▶ [PROBLEM TO WORK ON]
Among the lines below, restate word for word only those from the line with "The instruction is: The" through the line with "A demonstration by", with both end lines kept.

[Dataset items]
((
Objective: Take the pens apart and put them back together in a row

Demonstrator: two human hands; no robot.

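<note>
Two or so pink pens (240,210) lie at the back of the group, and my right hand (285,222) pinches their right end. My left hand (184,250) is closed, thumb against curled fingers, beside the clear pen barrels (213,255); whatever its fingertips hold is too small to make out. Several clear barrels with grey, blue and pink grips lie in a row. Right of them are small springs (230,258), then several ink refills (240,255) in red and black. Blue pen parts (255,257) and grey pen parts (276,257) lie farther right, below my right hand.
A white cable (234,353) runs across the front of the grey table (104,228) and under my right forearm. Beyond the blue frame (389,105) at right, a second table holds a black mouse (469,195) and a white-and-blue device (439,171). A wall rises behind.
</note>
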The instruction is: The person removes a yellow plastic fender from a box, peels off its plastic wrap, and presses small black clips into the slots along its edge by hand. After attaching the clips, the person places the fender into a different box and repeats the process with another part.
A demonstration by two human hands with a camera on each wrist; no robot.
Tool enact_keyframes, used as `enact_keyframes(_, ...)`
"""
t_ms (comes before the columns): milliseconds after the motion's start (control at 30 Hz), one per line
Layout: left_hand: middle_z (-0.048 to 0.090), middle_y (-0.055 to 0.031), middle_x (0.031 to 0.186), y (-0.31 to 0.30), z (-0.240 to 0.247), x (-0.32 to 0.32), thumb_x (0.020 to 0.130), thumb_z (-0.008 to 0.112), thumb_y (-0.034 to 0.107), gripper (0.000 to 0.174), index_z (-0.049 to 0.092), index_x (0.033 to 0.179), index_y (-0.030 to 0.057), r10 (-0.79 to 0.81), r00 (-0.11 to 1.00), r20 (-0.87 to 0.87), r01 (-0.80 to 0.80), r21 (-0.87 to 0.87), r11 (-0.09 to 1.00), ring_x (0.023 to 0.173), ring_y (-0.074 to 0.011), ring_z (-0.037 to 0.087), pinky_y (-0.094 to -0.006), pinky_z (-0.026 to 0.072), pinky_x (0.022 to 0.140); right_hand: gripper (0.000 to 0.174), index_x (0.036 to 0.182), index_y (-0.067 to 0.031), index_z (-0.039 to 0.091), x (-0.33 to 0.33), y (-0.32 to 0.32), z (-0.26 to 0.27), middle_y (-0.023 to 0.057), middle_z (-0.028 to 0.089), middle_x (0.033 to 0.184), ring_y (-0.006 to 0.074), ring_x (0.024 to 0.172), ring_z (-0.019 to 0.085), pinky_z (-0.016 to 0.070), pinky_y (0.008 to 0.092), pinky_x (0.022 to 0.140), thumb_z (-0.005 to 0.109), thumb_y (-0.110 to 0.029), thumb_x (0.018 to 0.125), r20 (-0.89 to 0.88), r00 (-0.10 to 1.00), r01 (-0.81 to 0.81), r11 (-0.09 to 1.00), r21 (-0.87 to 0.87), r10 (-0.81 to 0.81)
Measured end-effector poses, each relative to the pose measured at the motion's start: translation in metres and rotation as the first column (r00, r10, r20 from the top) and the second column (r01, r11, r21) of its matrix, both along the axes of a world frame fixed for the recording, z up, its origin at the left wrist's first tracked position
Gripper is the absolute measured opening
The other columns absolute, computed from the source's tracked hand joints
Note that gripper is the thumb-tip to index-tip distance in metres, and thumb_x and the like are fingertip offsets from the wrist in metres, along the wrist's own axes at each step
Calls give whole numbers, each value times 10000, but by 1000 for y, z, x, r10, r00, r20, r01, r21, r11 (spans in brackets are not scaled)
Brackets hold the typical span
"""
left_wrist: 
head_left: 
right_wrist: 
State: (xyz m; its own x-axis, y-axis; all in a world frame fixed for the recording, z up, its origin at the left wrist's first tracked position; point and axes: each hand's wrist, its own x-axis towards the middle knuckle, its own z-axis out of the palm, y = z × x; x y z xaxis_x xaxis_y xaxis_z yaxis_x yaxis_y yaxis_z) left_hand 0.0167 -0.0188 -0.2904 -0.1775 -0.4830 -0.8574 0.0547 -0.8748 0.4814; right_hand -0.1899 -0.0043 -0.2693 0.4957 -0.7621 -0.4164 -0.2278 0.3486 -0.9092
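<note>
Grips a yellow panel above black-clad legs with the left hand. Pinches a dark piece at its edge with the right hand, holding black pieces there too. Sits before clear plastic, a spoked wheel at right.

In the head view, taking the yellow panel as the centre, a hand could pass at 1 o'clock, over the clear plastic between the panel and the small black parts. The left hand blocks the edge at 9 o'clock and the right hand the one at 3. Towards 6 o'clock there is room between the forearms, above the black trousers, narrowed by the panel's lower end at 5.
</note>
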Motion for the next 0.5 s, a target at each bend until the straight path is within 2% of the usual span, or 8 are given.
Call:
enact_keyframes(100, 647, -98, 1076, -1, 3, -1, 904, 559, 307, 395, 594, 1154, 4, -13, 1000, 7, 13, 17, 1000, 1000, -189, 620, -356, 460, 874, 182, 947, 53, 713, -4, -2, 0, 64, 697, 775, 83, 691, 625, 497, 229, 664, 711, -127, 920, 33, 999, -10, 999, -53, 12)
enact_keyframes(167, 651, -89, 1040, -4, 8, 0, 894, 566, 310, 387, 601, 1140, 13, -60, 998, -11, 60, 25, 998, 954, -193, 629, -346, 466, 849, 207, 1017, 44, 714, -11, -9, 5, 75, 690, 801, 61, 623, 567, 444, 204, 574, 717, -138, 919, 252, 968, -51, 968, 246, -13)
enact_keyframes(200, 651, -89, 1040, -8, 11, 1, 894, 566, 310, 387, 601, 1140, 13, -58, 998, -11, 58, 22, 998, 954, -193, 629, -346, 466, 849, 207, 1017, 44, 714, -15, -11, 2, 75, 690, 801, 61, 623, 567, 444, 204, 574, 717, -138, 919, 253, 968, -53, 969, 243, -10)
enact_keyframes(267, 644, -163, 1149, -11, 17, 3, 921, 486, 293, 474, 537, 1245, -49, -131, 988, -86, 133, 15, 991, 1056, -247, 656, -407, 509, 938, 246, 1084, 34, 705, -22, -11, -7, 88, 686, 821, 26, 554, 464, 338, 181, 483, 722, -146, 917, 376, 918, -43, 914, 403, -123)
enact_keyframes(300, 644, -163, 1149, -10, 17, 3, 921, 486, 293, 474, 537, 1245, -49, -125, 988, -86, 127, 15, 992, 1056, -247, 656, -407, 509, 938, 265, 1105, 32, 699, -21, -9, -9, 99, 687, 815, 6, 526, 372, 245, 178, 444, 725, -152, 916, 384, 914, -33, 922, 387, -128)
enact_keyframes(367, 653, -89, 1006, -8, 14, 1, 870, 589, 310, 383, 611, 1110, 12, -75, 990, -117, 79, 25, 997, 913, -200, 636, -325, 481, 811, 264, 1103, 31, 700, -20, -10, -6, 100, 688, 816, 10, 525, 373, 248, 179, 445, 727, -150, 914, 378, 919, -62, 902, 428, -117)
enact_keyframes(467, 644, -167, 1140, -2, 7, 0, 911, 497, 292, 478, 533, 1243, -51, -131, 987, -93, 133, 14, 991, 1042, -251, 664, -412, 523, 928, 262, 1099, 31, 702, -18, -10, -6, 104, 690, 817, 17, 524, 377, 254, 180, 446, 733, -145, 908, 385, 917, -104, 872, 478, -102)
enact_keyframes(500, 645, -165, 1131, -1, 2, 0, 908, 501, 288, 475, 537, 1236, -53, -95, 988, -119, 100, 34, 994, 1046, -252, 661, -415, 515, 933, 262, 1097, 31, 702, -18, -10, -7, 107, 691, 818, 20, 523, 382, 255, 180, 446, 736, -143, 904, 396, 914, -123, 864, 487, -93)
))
▶ [REPLY TO THE TASK]
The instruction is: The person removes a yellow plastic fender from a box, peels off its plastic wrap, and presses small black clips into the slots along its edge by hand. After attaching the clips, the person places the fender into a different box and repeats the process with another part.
A demonstration by two human hands with a camera on each wrist; no robot.

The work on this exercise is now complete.